**Task to complete**
The lines to repeat are those below from the one containing "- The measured" down to the one containing "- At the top", both included; reproduce them exactly and nothing else.

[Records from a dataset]

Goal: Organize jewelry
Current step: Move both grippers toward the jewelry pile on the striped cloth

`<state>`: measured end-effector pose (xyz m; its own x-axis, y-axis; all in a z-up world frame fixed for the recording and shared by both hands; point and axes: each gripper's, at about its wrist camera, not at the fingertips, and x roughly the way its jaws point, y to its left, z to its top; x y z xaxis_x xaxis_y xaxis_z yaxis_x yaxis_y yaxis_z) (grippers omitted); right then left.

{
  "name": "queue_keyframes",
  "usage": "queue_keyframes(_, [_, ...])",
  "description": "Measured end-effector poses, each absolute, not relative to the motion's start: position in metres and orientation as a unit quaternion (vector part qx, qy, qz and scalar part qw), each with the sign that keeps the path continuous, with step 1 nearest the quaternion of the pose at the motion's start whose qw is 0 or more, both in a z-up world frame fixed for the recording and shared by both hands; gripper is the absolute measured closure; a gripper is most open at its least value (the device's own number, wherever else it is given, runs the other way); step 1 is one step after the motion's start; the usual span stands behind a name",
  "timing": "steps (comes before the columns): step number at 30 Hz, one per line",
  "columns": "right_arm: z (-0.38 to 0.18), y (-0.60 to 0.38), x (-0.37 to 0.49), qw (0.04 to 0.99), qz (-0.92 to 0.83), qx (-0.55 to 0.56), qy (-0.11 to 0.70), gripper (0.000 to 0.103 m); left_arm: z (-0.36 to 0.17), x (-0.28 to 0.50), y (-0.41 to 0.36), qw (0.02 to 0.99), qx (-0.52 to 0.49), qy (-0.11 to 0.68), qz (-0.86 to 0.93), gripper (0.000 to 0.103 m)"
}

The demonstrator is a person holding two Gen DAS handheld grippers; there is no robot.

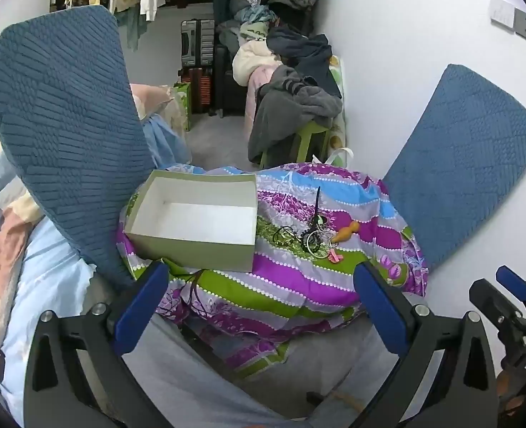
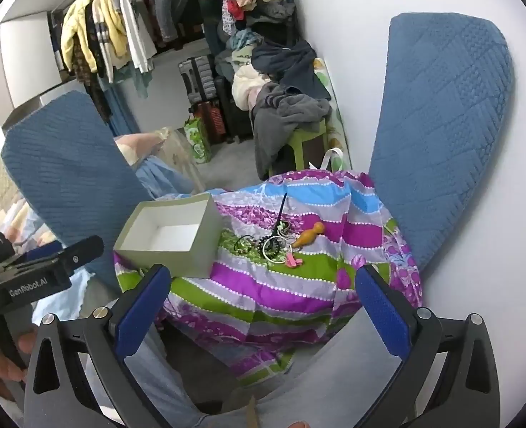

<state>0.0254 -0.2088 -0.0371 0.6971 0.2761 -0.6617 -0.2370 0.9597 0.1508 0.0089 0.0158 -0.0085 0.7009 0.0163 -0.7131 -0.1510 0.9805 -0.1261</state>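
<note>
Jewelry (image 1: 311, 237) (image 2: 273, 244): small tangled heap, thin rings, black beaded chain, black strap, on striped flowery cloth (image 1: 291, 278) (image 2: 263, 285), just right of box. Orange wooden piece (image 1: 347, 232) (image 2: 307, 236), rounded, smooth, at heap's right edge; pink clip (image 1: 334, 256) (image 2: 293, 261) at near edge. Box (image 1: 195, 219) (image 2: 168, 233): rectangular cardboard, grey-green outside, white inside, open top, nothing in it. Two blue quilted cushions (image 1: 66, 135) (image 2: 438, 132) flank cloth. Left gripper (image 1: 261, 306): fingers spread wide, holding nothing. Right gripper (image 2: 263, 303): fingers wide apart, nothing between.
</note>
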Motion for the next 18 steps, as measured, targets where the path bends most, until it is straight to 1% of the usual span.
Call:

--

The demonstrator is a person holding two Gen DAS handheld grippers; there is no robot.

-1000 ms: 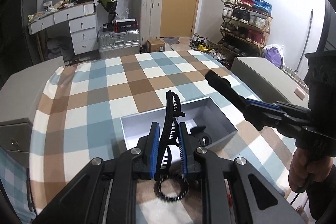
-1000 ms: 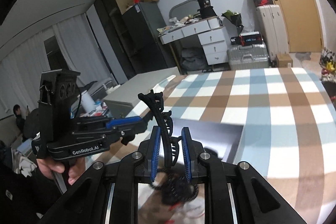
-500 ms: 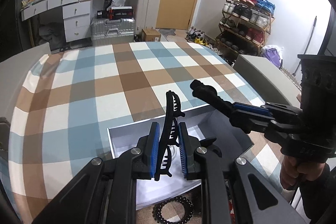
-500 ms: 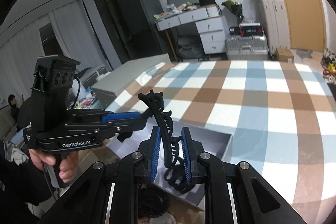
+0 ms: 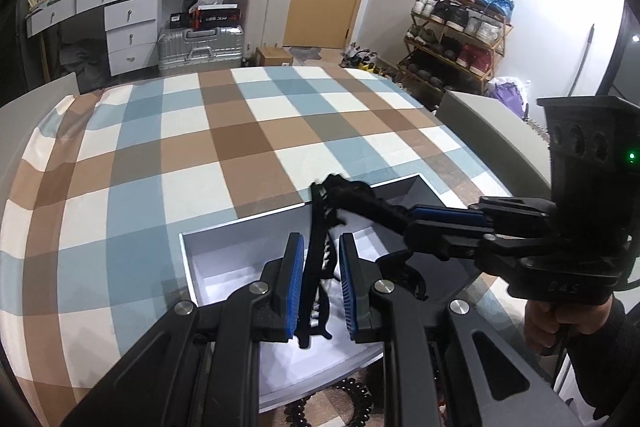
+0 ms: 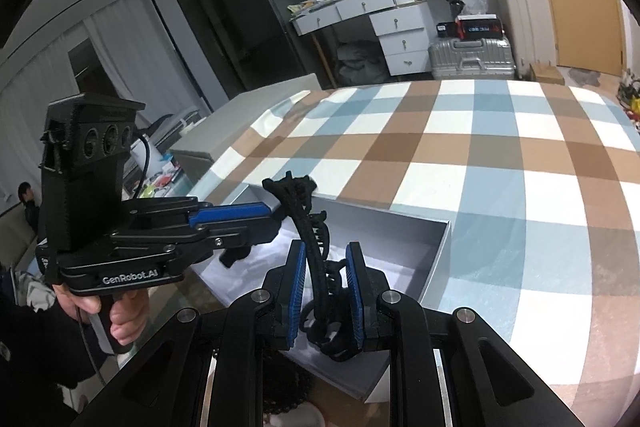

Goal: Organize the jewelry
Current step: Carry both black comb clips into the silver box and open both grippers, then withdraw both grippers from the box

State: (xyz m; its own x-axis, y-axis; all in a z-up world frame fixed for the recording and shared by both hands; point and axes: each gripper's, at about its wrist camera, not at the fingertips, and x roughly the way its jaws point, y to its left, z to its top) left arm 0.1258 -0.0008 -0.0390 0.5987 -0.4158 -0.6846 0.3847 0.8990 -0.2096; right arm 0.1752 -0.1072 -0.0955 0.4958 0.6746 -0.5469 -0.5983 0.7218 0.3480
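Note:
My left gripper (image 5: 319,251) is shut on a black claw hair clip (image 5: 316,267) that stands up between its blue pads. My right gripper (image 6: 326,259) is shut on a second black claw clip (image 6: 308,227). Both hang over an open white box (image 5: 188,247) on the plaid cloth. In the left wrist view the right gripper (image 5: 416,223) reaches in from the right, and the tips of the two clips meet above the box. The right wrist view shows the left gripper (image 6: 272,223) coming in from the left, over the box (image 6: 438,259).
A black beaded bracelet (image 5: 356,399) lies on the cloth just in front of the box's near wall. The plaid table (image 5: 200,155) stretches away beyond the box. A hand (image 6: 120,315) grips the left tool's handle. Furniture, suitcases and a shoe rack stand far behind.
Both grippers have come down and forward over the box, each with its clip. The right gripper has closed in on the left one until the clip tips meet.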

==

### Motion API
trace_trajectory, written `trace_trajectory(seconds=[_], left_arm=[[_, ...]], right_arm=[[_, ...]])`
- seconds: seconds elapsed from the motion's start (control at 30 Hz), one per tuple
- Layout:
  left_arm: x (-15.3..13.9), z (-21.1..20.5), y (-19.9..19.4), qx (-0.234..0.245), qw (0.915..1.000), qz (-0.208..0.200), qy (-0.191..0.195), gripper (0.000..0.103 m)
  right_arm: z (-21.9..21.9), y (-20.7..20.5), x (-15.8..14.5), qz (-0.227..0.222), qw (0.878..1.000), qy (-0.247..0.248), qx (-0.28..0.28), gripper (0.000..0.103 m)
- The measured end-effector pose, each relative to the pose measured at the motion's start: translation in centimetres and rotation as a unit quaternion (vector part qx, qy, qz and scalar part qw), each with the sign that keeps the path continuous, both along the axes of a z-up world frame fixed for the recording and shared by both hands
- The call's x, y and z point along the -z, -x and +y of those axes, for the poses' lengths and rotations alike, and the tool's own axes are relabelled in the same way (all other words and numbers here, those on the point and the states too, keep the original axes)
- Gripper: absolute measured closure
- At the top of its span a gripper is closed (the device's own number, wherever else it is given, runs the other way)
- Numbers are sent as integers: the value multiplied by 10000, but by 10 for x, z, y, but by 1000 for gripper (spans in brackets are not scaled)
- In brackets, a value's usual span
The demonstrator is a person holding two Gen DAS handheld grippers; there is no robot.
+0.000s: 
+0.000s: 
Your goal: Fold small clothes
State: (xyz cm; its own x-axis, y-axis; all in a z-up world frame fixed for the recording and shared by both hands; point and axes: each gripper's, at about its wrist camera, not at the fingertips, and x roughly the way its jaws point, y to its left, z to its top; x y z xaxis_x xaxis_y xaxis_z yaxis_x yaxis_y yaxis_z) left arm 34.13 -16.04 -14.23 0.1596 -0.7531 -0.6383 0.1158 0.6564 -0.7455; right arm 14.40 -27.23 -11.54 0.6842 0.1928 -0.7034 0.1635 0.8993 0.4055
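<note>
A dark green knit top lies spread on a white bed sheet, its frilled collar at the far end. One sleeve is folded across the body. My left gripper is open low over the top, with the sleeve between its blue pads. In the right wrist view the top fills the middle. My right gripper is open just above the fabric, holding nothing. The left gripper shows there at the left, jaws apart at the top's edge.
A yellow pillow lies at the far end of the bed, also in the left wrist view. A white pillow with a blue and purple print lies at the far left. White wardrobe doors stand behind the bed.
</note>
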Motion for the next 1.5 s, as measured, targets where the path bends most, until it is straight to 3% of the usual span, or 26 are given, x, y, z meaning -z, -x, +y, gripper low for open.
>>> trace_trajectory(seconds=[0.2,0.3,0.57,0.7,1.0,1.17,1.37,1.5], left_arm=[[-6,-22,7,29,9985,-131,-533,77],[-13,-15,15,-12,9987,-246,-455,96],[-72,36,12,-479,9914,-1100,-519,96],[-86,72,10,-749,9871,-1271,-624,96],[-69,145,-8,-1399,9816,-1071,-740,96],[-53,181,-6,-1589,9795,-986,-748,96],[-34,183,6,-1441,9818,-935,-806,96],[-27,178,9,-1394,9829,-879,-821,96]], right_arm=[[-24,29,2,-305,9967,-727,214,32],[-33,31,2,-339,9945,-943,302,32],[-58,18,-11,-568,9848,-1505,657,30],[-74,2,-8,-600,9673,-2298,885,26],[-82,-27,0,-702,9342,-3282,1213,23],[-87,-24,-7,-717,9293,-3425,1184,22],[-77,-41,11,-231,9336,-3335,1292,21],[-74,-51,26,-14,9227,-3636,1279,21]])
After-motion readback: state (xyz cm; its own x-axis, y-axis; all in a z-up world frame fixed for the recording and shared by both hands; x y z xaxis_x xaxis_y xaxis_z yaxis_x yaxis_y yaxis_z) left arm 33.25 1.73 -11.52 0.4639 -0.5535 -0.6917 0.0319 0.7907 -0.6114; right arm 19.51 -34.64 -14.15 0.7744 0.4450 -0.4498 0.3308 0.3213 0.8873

**Response for this exercise**
- The measured end-effector pose, each relative to the pose measured at the motion's start: translation in centimetres and rotation as a unit quaternion (vector part qx, qy, qz and scalar part qw), each with the sign that keeps the path continuous, both along the axes of a z-up world frame fixed for the recording and shared by both hands
- The call's x, y and z point along the -z, -x and +y of those axes, for the poses' lengths and rotations alike, and the tool's own axes are relabelled in the same way (all other words and numbers here, those on the point and the states too, keep the original axes)
- Gripper: absolute measured closure
- At the top of its span a gripper is closed (the device's own number, wherever else it is given, runs the other way)

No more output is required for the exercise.